I have no doubt as to the efficacy of some such demos for learning some 
things about some mathematical concepts. Indeed, many math concepts that 
are otherwise procedural or symbolic as ordinarily taught become clearer 
or more transparent with proper manipulable graphical representations.

Ingolf Dahl wrote:
> Maybe the demonstration site cannot teach him to DO mathematics, but it
> could teach to LEARN mathematical concepts, THINK in terms of them, TALK
> about mathematics and see mathematics put into contexts. There are a lot of
> educational and funny software for teaching basic math (the digits and
> addition up to 100 or so), and small children books where Barbapapa shows
> different shapes and colors, but the young man mentioned in the letter
> evidently has passed that stage. At the level just above the most basic it
> is very difficult to find something good and interesting. Some other kids
> learns everything worth to learn about different kinds of dinosaurs. He has
> probably already learnt about triangles and rectangles. Then, if there is
> something like a video game, telling him about dodecahedra, icosahedra,
> convex hulls, diagrams, coordinate systems, RGB colors, musical sounds, you
> name it, why should he as a six years old investigator not use it? Then his
> father and mother can see what catches his interest, and guide him further.
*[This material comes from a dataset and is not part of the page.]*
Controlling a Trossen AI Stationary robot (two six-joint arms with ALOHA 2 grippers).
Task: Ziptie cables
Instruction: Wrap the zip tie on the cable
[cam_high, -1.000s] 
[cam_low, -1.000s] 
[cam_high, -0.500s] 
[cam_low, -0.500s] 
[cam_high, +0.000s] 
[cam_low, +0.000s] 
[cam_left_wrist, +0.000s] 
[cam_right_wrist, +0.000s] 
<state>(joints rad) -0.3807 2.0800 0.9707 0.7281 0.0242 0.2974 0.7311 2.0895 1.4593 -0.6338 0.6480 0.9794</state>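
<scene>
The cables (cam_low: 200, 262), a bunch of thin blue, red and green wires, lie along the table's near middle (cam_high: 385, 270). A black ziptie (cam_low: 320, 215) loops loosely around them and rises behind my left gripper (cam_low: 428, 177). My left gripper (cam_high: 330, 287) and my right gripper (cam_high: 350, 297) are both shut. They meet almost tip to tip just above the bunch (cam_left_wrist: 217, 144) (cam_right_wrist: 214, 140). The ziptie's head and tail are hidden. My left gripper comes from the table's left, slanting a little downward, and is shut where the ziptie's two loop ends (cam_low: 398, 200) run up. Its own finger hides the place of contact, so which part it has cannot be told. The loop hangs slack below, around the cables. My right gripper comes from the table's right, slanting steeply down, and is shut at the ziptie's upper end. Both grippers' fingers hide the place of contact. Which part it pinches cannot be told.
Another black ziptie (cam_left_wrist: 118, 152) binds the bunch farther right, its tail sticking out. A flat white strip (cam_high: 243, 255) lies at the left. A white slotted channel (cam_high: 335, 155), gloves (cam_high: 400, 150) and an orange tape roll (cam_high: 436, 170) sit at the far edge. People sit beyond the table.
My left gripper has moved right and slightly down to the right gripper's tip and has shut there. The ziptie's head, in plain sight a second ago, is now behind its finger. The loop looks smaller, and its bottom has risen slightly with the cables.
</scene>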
> It might be a bit complicated to modify the demonstrations, but it might be
> possible to find the relevant related commands, and use the examples in the
> help system to do simple experiments. Then he could get into Mathematica
> programming quite easy, if he is interested. But that is the point of the
> demonstrations - they might be a way to get him and keep him interested. And
> that is the most important point.
> 
> Another thing is that good images might go straight into your mind, creating
> strong visual memories and silent knowledge. If you see a square of 4 times
> 4 dots (or two standard Lego pieces side by side) do you need a conscious
> multiplication to know that there are 16 dots (or knobs)? There you might
> have silent knowledge, and that could be of great value. The demonstrations
> are full of good images.
> 
> And what is "doing computations"? Consider these cases:
> 1) Our young genius open Mathematica and evaluates Sqrt[2]
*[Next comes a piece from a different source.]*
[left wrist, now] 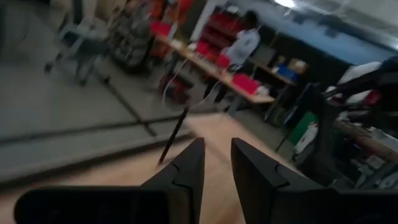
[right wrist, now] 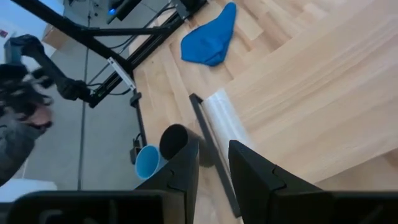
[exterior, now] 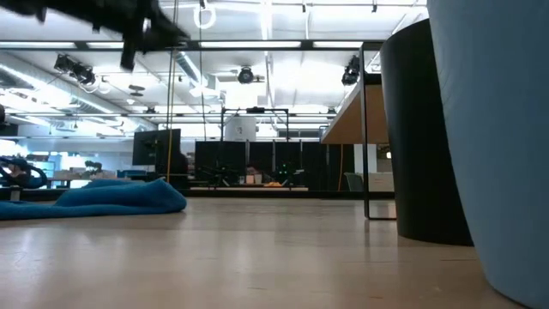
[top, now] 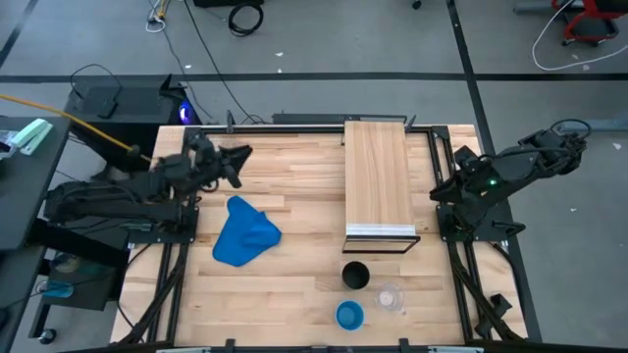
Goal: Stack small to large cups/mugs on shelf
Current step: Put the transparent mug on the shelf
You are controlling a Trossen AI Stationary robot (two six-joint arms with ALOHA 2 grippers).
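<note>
Plainly, step: none begun — nothing stacked, nothing held.
Cups: black cup [top: 355,276], light-blue cup [top: 350,315] and clear cup [top: 391,296] stand close together on the table, just past the shelf's [top: 378,176] metal-edged end.
Left gripper [top: 242,155]: above the table's far left, fingers narrowly apart, empty.
Right gripper [right wrist: 213,163]: beside the shelf, fingers narrowly parted, empty.
Next: probably reaching for one cup — the largest as base.

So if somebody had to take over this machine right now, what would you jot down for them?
Left gripper: raised over the table's left rear, holding nothing.
Right gripper: waiting by the table's right edge, open, empty.
Black cup, light-blue cup and clear cup stand apart on the tabletop, in front of the shelf.
Blue cloth lies left of the shelf.
Done: nothing stacked.
Left: nest the cups small to large, set them on the shelf.
</note>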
> 2) He opens the Travelling Salesman demonstration and enters a number of
> points interactively, and looks at the result.
> Is he doing computations himself in any of the cases?
> 
> Best regards
> 
> Ingolf Dahl
> 
>> -----Original Message-----
>> From: Murray Eisenberg [mailto:murray at math.umass.edu] 
>> Sent: den 22 april 2009 11:08
>> To: mathgroup at smc.vnet.net
>> Subject: [mg98919] Re: [mg98902] Re: Mathematica for gifted 
>> elementary school children
>>
>> But interacting with the demonstrations, while it can be 
>> educational, is not really being very creative or being 
>> engaged in learning Mathematica (unless one studies the code 
>> -- which tends to be rather more sophisticated than a rank 
>> beginner would want to see).
>>
>> Doing computations oneself, building graphic images oneself 
>> -- those things can be educational and creative and 
>> contribute toward learning Mathematica and learning how to 
>> learn Mathematica.
>>
>> Sort of the difference between playing a video game and 
>> creating a video game.
>>
>> Bob F wrote:
>>> On Apr 20, 5:09 pm, Beliavsky <beliav... at aol.com> wrote:
>>>> My son, almost 6, is good at math and inquisitive. Is there a math 
>>>> curriculum for elementary school children that uses 
>> Mathematica? He 
>>>> understands the four arithemetic operations and the 
>> concept of powers.
>>>> I have Mathematica installed on my home PC and could teach 
>> him myself.
>>>> I have written computer programs in Fortran in front of him to 
>>>> demonstrate concepts such as cubes and cube roots. We had 
>> fun, but I 
>>>> don't want to explain right now why 1000000000**3 gives 
>> -402653184 or
>>>> 1/2 gives 0.
>>>>
>>>> He is interested in the number "centillion" (10^303) and 
>> thought it 
>>>> was cool to see the 101 zeros when we asked Mathematica to compute 
>>>> centillion^(1/3).
>>>>
>>>> I see there are some math courseware 
>>>> athttp://library.wolfram.com/infocenter/Courseware/Mathematics/
>>>> , but those topics are too advanced for him at present. Maybe I 
>>>> should give him Wolfram's huge book and let him play when he wants.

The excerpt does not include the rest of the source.